Bacterial and plant community successional pathways in glacier forefields of the Western Himalaya

Glacier chronosequences offer a unique opportunity to observe primary successional patterns and assess the interaction between biological communities and abiotic conditions. Bacteria are one of the first organisms to colonize such ecosystems, yet factors determining their distribution and diversity are still in need of understanding. In this study, we investigated the associated abiotic and biotic factors related to bacterial communities across post-glacial moraines at two localities in the Ladakh region of the Western Himalaya which differed in elevation and climate. By measuring soil chemistry, plant, biological soil crust, and bacterial community composition while accounting for moraine age and topography, we reveal the successional paths of multiple trophic levels at the highest elevation glacier forefields known to be studied. Biological soil crust communities followed a trajectory of being dominated by the order Chroococcales before transitioning to filamentous Nostocales and Oscillatoriales and eventually decreasing in cover as plants colonize the area. Using variation partitioning, we found bacterial communities in the higher locality, Tso Moriri (5800 m), were more associated with soil conditions, while at the lower location, Nubra (5150–5400 m), bacterial communities were more coupled with plant community composition.
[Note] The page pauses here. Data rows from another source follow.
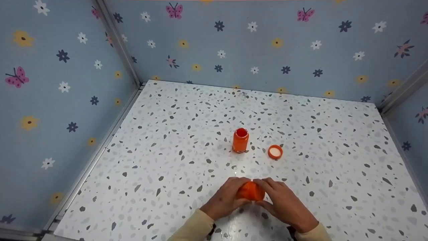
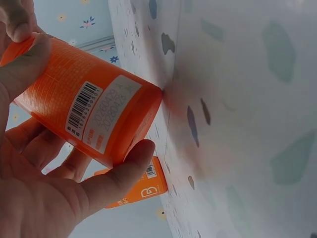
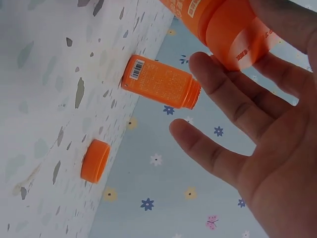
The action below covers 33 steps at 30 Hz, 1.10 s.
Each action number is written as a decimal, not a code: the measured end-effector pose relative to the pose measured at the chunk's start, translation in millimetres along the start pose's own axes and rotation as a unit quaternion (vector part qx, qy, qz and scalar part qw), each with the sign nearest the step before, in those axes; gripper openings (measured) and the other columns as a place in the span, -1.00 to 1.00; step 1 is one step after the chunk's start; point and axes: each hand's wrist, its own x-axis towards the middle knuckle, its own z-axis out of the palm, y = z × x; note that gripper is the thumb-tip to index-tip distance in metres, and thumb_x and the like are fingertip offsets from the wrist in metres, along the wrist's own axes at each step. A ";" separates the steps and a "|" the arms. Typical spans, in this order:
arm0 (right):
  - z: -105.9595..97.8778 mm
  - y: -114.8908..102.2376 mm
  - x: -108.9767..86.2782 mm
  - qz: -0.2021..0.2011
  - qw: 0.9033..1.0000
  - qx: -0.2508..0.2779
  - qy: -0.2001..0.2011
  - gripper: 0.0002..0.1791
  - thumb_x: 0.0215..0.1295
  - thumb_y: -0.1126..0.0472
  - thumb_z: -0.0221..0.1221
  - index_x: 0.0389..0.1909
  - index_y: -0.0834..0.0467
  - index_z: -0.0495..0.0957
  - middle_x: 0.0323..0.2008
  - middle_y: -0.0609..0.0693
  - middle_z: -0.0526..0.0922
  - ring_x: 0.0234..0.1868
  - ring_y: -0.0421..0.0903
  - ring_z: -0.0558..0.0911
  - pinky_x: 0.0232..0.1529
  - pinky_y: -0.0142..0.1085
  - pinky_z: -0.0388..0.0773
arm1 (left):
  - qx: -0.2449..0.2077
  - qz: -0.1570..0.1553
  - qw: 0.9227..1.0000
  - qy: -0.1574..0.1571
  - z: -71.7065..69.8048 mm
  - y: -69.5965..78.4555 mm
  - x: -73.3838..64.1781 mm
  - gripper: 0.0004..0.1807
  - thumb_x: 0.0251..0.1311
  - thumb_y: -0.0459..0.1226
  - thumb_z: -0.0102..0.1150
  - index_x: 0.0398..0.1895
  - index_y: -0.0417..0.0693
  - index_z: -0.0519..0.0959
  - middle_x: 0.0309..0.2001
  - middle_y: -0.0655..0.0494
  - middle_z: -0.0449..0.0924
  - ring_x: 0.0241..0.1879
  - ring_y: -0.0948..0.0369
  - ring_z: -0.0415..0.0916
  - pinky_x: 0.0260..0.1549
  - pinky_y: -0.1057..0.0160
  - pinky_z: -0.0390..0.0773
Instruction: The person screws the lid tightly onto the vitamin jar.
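Observation:
Near the front of the table, my left hand [image 1: 224,198] grips an orange bottle [image 2: 64,89] by its body, fingers and thumb wrapped about it. The bottle is tilted close over the table, and a barcode and a date label show on its side. My right hand [image 1: 285,203] pinches the bottle's orange cap [image 3: 235,35] between thumb and fingers, its outer fingers spread away. The cap sits at the bottle's mouth end. Beyond the hands stands a second orange bottle [image 1: 240,142], upright and uncapped. To its right a loose orange cap [image 1: 275,152] lies with its pale inside upward.
The speckled white table [image 1: 167,140] extends around the hands. A blue flowered back panel [image 1: 234,47] stands at its far edge, with a similar left panel [image 1: 40,107] and right panel [image 1: 411,134] along the sides.

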 end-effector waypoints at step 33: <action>10.9 1.0 -2.7 -0.041 0.997 0.031 0.061 -0.29 0.22 0.13 0.39 0.34 0.25 0.36 -0.01 0.03 0.53 -0.14 -0.14 0.53 -0.10 -0.15 0.61 | 0.036 0.009 0.999 0.039 4.0 3.7 1.4 -0.38 0.20 -0.17 0.36 0.30 -0.13 0.41 0.16 -0.03 0.52 0.11 0.18 0.48 0.07 0.22 0.53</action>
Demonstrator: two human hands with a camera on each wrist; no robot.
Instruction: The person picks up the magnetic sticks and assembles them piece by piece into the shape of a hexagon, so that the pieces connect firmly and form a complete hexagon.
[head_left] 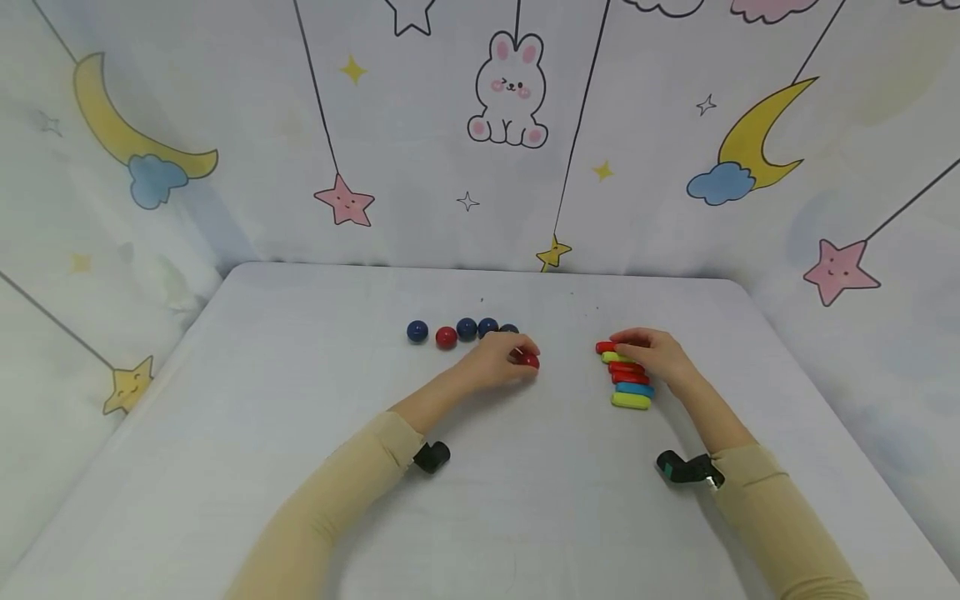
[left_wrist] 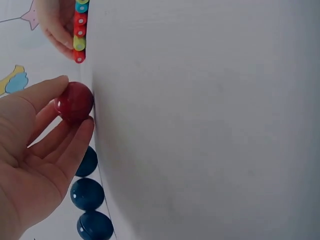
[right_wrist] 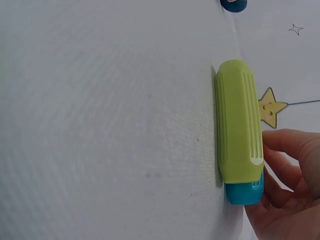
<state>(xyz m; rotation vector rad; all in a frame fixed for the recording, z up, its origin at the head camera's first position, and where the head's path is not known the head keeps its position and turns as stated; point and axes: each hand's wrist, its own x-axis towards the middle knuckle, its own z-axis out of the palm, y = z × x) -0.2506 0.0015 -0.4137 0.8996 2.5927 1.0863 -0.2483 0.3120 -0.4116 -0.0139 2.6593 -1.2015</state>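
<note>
My left hand [head_left: 497, 360] pinches a glossy red ball [left_wrist: 75, 101] between thumb and fingertips, close over the white table. Just behind that hand, dark blue balls [head_left: 467, 328] and another red ball [head_left: 446, 337] stand in a loose row; the hand partly covers the nearest ones. On the right, short ribbed plastic sticks with tapered ends lie side by side, several in red, yellow-green and blue. My right hand [head_left: 654, 353] has its thumb and fingers around the farthest red stick [head_left: 604, 347]. A yellow-green stick [right_wrist: 239, 122] forms the near end, beside a blue stick [right_wrist: 244, 193].
The white table [head_left: 540, 500] ends at a back edge against a cloth printed with a rabbit, moons and stars. A dark wrist camera [head_left: 432, 457] sits at the left cuff, another wrist camera [head_left: 686, 467] at the right.
</note>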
Furthermore, using generalized linear models, bacterial family richness was found to be significantly correlated with plant species richness, however, topography was also significant, indicating geomorphological depressions or gullies at the bottom of moraines potentially harbor higher bacterial richness prior to the advanced colonization of plants. These results suggest the community structure and successional pathways of bacteria and plants in glacier forefields are influenced by differing biotic and abiotic factors at different geographical locations and provides a local framework for the future of deglaciated environments.